Affitti: i prezzi rimangono stabili

Stando ad uno studio realizzato da Solo Affitti i prezzi degli immobili in locazione sembrerebbero essere rimasti invariati nonostante l’arrivo dell’Imu che farà lievitare i costi sostenuti dai proprietari. Insomma il temuto effetto Imu sugli affitti sembra che possa essere scongiurato, almeno per il momento. A nostro avviso era comunque impensabile che i canoni di affitto potessero essere visti al rialzo in quanto il contesto economico non lo consente. Con le famiglie schiacciate dalla morsa di una tassazione sempre più pesante e una continua perdita del potere di acquisto sarebbe difficile pensare che si possa pensare di aumentare in maniera sostenibile i canoni di affitto. Inoltre non bisogna dimenticare che il canone di affitto deve sempre essere più basso rispetto all’equivalente rata di mutuo necessaria ad acquistare l’immobile altrimenti verrebbe meno la convenienza stessa della locazione.
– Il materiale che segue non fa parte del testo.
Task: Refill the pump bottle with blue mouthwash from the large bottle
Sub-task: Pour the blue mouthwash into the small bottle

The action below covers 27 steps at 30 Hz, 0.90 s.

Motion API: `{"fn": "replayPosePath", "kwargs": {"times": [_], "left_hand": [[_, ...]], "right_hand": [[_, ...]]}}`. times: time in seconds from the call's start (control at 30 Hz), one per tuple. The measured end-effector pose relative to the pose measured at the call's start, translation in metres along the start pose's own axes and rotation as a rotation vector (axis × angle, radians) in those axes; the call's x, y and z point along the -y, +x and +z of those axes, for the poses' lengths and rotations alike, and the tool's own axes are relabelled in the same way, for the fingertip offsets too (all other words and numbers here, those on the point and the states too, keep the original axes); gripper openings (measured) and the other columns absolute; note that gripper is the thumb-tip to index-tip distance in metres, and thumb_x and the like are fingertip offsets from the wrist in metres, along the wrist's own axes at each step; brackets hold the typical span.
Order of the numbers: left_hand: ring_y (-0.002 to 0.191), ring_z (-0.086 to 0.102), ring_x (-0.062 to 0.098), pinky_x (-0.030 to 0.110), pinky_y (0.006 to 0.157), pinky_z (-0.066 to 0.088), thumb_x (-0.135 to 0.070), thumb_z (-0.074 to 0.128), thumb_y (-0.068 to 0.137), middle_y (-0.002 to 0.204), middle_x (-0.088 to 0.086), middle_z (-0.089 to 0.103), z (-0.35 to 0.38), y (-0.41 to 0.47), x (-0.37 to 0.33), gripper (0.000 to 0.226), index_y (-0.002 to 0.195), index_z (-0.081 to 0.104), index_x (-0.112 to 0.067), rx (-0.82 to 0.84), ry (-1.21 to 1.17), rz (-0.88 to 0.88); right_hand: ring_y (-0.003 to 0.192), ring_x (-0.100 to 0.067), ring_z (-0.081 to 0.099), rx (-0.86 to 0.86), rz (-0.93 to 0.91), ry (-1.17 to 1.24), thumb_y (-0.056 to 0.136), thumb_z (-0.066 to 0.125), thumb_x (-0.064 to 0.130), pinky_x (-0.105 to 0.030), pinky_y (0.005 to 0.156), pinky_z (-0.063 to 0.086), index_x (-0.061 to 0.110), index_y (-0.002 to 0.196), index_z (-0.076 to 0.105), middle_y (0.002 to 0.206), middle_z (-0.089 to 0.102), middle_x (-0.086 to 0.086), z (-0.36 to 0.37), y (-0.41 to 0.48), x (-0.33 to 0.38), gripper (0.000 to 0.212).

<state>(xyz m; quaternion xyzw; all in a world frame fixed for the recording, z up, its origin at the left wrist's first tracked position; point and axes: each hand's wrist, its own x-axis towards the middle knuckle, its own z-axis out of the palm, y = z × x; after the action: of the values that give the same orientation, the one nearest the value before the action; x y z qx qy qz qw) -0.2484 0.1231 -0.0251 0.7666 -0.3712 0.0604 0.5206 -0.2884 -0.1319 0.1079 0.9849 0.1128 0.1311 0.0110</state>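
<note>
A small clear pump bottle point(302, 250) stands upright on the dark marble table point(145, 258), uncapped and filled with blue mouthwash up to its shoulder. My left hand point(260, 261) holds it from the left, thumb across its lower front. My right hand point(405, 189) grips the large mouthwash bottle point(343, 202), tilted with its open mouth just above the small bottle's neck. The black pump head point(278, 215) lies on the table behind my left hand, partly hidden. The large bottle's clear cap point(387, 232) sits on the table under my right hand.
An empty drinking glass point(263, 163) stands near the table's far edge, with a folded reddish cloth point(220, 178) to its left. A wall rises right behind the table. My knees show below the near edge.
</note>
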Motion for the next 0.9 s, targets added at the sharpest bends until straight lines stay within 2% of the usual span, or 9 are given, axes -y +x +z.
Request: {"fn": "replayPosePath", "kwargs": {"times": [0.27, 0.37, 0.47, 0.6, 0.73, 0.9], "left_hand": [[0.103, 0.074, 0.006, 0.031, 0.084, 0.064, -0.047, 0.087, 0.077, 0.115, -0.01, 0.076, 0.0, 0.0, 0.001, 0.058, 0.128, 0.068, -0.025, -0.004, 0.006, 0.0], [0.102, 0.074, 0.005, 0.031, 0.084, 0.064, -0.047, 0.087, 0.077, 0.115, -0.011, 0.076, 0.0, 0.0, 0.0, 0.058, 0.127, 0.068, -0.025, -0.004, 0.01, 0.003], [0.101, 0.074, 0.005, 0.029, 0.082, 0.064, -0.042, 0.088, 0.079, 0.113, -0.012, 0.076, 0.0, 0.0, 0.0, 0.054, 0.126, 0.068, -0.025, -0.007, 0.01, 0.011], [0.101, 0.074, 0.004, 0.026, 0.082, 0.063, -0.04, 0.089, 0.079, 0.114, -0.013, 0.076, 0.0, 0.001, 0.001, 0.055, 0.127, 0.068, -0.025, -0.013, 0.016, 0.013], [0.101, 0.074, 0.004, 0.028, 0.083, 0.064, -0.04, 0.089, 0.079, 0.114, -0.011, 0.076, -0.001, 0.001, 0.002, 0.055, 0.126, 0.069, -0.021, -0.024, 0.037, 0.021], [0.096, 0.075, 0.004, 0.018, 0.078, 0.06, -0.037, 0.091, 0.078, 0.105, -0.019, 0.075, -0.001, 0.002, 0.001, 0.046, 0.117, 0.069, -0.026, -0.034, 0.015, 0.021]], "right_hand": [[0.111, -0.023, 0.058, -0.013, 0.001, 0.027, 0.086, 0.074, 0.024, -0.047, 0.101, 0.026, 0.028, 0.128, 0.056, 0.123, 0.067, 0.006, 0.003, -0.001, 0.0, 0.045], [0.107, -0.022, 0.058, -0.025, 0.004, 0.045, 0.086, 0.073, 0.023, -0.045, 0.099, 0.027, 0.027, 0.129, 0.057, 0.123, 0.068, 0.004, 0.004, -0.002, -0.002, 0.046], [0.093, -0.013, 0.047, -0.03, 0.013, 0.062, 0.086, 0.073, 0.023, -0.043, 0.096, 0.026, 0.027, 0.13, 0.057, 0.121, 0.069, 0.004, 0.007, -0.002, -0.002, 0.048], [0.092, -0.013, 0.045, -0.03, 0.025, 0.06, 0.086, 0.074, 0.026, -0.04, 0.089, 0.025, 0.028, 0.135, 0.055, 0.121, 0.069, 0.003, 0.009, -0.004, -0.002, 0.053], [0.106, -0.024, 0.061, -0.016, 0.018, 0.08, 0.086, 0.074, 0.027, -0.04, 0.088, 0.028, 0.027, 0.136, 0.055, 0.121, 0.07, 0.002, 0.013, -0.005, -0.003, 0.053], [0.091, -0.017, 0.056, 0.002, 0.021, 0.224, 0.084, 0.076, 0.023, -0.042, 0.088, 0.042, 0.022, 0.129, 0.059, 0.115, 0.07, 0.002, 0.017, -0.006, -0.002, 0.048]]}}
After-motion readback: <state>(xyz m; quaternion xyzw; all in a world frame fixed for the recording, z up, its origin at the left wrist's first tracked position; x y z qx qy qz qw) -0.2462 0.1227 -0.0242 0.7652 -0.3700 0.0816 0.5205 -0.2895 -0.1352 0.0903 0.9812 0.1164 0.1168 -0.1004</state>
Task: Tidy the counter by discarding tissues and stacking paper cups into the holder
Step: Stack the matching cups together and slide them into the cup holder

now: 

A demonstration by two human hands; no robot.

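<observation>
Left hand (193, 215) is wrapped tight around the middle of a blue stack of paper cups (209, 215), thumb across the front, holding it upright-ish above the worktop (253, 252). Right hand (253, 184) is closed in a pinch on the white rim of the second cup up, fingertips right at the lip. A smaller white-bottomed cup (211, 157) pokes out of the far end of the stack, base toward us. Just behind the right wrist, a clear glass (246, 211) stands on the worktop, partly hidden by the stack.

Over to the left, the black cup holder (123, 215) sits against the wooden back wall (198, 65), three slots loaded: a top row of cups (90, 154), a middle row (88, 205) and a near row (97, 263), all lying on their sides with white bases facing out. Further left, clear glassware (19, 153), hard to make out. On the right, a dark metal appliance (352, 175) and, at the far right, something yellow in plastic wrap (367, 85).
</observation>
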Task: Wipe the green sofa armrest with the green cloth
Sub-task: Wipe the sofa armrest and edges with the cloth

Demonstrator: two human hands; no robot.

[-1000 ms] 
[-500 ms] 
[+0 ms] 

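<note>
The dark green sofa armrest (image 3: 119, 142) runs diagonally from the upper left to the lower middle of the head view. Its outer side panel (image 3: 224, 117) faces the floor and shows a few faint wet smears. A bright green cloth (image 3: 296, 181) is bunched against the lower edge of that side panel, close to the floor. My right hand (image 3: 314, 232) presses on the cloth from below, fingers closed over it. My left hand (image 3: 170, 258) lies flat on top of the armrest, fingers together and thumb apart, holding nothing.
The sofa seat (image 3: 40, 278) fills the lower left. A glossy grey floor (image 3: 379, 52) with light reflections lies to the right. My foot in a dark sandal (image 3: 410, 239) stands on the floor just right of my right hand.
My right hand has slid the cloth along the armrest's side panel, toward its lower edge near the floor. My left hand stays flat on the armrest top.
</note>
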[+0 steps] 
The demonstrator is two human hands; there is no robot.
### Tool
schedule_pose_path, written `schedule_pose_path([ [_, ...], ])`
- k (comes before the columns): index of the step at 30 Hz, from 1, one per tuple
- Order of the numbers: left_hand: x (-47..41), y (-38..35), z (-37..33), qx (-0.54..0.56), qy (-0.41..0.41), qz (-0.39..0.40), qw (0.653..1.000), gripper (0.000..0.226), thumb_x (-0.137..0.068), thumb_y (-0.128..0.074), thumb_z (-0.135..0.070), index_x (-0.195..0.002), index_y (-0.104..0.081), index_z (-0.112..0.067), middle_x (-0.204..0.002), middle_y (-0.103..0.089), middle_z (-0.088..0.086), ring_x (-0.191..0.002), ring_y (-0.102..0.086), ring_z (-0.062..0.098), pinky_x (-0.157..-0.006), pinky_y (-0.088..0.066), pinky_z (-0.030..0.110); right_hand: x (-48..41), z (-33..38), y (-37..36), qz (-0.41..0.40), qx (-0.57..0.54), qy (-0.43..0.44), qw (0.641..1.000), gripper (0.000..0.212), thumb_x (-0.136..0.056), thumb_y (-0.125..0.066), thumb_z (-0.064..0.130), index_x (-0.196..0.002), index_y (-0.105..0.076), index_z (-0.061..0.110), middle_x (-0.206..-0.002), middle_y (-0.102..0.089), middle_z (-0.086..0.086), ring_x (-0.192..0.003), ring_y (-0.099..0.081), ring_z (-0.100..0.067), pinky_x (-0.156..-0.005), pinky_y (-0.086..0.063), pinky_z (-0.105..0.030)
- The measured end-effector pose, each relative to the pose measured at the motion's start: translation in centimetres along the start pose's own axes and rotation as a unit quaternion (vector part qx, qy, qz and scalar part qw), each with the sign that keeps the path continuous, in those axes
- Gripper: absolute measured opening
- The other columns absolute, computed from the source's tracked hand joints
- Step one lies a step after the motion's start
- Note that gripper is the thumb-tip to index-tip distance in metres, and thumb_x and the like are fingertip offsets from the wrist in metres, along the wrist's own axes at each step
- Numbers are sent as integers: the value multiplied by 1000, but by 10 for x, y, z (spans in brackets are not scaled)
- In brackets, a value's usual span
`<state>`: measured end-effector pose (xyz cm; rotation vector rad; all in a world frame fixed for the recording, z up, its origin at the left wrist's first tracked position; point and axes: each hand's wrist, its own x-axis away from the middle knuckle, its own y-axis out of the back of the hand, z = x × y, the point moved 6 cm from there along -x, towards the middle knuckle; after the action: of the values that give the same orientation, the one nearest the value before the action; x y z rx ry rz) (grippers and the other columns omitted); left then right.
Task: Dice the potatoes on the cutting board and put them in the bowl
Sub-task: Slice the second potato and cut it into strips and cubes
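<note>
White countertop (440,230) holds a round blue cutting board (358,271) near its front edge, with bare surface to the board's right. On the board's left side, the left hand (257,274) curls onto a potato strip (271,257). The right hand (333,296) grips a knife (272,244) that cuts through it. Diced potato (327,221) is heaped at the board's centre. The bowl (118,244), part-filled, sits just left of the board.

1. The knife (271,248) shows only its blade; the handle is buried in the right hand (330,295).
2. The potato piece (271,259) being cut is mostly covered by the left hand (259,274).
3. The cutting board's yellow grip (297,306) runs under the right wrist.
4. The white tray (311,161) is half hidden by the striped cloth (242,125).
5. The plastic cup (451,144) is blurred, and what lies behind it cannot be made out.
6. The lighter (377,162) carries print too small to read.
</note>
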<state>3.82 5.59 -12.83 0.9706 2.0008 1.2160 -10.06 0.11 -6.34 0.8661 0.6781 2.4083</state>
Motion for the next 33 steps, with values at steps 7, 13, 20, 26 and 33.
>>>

Detto questo vediamo un po di numeri. Secondo Solo Affitti nei primi 4 mesi dell’anno solo l’11% dei canoni di locazione ha fatto registrare aumenti a causa dell’Imu. Gli aumenti sono più significati al sud (con picchi del 25%) e in alcune zone centrali delle grandi città (ad esempio in alcune aree del centro di Milano circa il 90% degli affitti è stato aumentato per colpa dell’Imu).

Tuttavia è interessante capire anche a quanto ammontino gli aumenti rilevati da Solo Affitti: nel 66% dei casi si tratta di uamenti nell’ordine dei 50 euro al mese, nel 33% contenuti entro i 100 euro al mese e solo nell’1% si tratta di umenti superiori ai 100 euro al mese.

Da notare come alcuni comuni applichino delle aliquote agevolate per chi non tiene le case sfitte, come nel caso di Firenze che applica l’aliquota massima qualora l’immobile come seconda casa risulti sfitto (1,06 per mille) e l’aliquota minima (0,4 per mille) per chi lo da in locazione. Questo viene fatto per favorire gli affitti ed evitare che i prezzi aumentino troppo.

Inoltre tenere vivo il mercato delle locazioni può contribuire ad evitare il crollo del valore del mercato immobiliare fattore determinante per evitare di dare vita nel nostro paese ad una recessione economica ancor più violenta di quella che stiamo attraversando.

A differenza di quanto avvenuto in altri stati europei o negli Stati Uniti, infatti, il mercato italiano seppur in leggero ribasso dai massimi del 2006 si sta dimostrando abbastanza solido e, in parte, è proprio questo che sta tenendo a galla il paese.

Un’eventuale debacle del settore immobiliare, infatti, provocherebbe un violento deterioramento della crisi con un inevitabile rischio insolvenza per i crediti bancari. Insomma ci proietterebbe in una dimensione della crisi molto simile a quella della Spagna.